:: Task prompt ::
Word for word, repeat the data; no picture should appear in the result.

:: Recorded data ::
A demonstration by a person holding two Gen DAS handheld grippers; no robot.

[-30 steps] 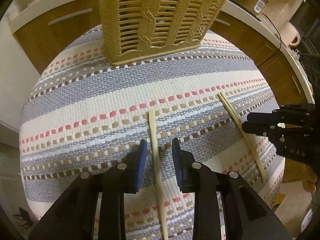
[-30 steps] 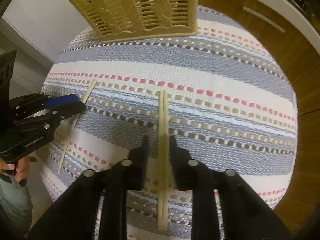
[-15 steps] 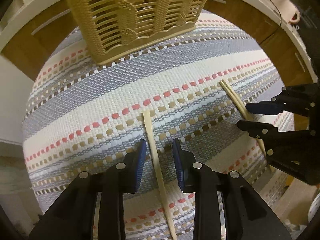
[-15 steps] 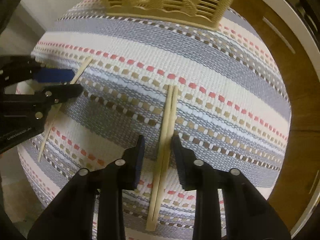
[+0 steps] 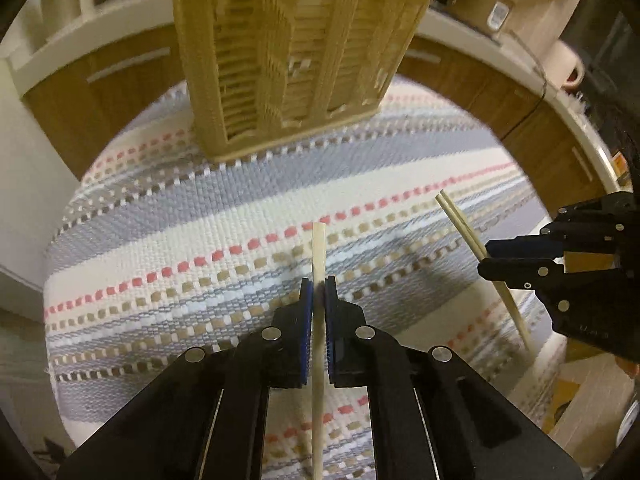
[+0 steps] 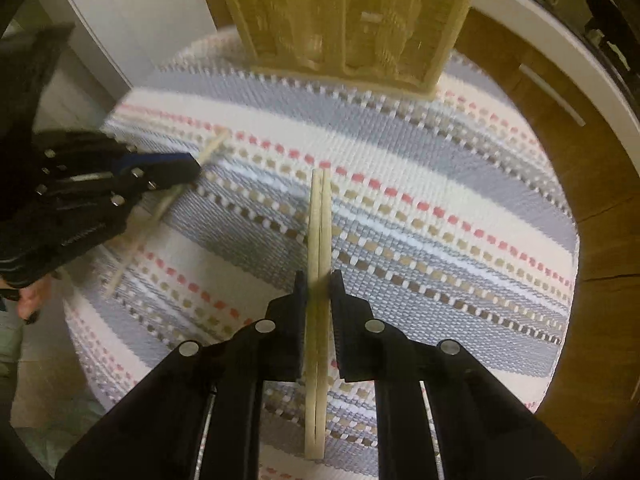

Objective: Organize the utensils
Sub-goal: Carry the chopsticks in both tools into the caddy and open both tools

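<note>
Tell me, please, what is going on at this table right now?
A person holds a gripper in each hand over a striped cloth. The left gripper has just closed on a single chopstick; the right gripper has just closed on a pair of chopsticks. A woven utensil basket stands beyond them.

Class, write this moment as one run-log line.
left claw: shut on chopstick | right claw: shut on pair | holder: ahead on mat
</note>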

:: Answer space ::
A demonstration by a person holding two Gen DAS handheld grippers; no robot.

[-30 steps] 
[-30 steps] 
[-15 steps] 
[-15 steps] 
[+0 steps] 
[+0 steps] 

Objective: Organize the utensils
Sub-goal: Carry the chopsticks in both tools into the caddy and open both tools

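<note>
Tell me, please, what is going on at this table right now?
A person holds a gripper in each hand over a striped cloth. The left gripper has just closed on a single chopstick; the right gripper has just closed on a pair of chopsticks. A woven utensil basket stands beyond them.

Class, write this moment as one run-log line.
left claw: shut on chopstick | right claw: shut on pair | holder: ahead on mat
</note>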

Nothing further is needed for the exercise.